Reproduce exactly, and only, the lines running from the start of the entries below to the line containing "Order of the".

[Source data]

-- -- --

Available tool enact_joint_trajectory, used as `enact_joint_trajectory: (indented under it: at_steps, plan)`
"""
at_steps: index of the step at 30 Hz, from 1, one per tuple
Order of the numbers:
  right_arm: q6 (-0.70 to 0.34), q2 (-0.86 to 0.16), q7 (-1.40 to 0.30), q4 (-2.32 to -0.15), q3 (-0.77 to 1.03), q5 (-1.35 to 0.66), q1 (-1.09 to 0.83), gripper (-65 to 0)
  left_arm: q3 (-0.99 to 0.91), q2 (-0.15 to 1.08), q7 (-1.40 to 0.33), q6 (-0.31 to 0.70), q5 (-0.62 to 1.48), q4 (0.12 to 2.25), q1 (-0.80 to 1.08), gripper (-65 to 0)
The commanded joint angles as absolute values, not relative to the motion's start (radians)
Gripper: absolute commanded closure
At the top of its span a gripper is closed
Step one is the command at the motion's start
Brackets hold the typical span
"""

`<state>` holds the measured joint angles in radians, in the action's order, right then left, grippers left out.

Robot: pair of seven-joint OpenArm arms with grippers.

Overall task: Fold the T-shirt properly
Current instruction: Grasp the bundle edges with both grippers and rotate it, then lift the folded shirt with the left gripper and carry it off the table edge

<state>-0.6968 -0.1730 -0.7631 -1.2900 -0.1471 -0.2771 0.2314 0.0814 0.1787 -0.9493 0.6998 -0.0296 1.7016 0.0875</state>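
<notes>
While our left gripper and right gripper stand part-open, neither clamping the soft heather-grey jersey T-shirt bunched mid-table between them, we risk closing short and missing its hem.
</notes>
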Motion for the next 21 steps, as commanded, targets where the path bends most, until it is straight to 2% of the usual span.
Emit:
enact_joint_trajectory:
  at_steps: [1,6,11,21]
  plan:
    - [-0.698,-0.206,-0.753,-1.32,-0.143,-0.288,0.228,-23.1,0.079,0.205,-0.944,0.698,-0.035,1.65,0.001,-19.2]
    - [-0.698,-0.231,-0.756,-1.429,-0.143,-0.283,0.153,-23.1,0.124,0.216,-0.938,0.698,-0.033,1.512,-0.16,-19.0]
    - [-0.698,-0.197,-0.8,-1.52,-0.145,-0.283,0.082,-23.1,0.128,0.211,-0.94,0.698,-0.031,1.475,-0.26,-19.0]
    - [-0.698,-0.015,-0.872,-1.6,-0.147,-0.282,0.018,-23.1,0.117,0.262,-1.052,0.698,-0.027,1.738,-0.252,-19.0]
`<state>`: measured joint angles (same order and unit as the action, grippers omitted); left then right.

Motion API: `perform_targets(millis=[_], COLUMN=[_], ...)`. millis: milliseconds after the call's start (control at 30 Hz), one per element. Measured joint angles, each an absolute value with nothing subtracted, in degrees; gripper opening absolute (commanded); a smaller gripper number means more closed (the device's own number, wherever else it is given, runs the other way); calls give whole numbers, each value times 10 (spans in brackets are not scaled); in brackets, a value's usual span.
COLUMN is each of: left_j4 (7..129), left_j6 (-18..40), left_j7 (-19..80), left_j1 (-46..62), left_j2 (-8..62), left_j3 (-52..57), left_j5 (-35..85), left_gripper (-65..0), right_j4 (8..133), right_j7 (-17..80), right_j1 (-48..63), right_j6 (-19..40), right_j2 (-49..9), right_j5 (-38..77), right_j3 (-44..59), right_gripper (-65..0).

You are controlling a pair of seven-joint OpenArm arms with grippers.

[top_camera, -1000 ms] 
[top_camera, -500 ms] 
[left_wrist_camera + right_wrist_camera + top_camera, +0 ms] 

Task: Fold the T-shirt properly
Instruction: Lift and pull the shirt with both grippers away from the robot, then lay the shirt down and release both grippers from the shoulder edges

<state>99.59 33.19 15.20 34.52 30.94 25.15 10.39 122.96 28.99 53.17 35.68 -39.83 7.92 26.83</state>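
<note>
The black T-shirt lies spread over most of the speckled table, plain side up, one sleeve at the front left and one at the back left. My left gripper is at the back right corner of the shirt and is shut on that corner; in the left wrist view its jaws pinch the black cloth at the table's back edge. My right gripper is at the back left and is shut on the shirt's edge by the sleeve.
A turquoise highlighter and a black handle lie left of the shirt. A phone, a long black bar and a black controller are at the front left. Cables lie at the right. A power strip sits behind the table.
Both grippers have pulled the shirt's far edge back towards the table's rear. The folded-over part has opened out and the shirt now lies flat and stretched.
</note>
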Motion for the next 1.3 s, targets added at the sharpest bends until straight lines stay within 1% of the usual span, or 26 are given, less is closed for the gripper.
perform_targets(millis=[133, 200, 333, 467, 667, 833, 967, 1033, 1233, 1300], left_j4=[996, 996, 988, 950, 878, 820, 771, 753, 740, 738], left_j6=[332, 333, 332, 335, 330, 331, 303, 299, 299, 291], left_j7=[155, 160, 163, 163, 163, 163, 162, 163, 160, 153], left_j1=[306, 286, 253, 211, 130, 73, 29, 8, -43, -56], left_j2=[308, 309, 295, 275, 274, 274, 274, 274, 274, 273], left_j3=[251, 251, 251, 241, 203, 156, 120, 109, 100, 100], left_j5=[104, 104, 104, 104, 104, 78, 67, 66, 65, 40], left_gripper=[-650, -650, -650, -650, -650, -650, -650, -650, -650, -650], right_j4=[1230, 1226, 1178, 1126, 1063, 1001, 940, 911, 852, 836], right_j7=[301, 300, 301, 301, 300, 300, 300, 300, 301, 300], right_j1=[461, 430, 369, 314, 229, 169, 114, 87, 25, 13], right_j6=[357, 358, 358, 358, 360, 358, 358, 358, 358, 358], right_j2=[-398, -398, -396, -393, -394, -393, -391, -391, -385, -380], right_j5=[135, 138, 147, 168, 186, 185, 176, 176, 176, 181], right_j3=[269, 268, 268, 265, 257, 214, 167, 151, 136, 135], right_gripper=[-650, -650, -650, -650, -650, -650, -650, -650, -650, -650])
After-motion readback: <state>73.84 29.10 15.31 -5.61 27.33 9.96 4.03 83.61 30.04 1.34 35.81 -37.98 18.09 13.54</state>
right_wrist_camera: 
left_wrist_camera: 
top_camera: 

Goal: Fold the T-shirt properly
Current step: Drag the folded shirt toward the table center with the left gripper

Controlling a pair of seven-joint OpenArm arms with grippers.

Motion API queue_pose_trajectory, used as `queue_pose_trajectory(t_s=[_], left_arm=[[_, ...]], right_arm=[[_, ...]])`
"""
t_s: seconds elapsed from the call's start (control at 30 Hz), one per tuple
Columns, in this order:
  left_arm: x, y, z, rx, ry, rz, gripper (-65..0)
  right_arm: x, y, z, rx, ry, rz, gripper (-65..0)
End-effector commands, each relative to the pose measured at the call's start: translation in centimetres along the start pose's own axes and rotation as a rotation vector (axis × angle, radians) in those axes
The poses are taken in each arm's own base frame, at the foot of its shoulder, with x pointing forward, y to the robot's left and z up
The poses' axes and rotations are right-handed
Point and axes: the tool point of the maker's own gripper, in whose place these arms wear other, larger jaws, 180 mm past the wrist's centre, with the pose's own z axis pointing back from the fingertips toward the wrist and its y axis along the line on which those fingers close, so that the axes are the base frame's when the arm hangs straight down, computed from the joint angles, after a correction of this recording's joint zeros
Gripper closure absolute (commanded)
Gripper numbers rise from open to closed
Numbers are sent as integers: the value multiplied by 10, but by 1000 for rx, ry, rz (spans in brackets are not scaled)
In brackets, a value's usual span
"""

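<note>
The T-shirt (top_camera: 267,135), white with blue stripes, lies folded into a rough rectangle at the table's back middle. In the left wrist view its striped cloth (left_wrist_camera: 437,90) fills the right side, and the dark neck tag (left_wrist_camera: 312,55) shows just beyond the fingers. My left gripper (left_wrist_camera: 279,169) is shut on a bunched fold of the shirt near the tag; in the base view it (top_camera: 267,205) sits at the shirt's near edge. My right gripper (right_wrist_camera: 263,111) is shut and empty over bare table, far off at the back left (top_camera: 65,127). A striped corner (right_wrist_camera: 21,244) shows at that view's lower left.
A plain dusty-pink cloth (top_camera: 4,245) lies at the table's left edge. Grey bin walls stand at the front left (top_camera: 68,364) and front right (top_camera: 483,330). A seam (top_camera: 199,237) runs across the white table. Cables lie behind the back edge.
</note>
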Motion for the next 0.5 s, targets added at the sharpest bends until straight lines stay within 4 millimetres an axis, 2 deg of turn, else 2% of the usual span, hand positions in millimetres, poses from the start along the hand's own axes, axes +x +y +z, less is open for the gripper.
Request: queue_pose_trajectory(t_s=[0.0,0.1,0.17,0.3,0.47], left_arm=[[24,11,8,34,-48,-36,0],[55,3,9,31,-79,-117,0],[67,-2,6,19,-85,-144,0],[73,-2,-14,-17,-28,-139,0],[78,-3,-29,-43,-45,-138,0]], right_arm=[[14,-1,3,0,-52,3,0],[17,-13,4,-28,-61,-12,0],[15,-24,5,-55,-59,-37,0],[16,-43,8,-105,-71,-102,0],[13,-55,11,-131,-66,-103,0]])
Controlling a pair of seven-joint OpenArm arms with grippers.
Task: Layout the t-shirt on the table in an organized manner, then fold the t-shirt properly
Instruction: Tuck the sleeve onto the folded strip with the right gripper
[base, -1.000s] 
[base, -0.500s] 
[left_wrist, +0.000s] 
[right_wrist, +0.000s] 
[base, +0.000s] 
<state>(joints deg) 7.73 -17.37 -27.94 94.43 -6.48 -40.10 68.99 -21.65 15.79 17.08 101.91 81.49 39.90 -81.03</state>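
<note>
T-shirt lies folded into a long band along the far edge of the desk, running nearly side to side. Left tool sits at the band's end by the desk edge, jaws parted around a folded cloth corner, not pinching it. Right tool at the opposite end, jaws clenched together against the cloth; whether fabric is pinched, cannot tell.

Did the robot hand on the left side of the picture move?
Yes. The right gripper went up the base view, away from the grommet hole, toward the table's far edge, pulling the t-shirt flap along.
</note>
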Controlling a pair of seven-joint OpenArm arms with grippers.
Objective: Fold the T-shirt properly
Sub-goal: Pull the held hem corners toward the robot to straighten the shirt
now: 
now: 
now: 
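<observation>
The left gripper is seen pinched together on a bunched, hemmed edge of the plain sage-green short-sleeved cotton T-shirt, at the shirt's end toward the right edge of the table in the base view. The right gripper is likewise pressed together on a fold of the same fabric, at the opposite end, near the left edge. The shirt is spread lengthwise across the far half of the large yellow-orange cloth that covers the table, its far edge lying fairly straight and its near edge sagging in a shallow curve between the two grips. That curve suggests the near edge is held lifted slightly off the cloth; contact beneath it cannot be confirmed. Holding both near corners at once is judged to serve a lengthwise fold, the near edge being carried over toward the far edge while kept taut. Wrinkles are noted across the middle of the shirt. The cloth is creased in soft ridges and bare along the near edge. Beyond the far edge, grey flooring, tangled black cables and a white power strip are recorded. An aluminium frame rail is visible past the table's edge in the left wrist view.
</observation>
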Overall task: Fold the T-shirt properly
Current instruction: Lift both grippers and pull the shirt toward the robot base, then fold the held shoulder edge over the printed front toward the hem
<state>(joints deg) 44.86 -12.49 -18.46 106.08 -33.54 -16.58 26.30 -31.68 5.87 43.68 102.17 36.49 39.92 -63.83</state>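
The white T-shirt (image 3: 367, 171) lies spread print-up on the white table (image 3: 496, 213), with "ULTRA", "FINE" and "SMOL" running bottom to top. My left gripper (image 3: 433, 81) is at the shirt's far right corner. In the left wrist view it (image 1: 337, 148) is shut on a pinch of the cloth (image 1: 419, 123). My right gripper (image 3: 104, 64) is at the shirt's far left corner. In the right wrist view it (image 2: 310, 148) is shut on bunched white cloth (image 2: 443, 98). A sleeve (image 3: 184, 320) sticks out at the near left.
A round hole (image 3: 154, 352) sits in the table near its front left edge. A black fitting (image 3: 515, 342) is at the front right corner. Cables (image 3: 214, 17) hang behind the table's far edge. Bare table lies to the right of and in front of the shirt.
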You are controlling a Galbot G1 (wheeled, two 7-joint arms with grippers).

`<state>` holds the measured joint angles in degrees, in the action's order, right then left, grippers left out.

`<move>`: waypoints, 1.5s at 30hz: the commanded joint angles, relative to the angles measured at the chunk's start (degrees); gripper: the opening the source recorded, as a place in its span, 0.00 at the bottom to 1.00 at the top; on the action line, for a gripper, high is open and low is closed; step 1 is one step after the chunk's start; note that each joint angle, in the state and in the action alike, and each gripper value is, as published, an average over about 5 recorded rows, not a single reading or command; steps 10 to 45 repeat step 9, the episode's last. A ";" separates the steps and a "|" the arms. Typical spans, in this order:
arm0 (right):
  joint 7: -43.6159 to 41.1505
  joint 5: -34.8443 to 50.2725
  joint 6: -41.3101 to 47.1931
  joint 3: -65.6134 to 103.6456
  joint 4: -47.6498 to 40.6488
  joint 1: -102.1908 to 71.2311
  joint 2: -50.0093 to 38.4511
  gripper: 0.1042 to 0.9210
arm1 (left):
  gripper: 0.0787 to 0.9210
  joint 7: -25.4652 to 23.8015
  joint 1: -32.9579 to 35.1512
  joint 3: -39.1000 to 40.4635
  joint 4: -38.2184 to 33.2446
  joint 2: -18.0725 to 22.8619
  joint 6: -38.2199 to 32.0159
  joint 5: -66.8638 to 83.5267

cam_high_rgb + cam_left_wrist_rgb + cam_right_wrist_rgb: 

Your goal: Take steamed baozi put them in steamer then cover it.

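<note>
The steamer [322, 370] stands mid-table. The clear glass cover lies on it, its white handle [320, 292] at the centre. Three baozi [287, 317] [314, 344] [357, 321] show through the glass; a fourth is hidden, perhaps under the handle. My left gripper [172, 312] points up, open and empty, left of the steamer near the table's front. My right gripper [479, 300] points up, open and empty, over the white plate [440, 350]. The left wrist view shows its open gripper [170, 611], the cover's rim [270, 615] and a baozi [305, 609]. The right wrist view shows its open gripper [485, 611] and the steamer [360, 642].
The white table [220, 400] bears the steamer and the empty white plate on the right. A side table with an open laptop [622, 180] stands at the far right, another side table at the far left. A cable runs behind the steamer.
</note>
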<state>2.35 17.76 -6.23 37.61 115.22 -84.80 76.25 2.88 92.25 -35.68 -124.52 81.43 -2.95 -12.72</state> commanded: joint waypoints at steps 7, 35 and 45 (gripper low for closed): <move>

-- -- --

» **Answer for the task**:
Available tool enact_joint_trajectory, used as `enact_joint_trajectory: (indented under it: at_steps, plan)`
"""
at_steps: index of the step at 30 Hz, from 1, one per tuple
Order of the numbers:

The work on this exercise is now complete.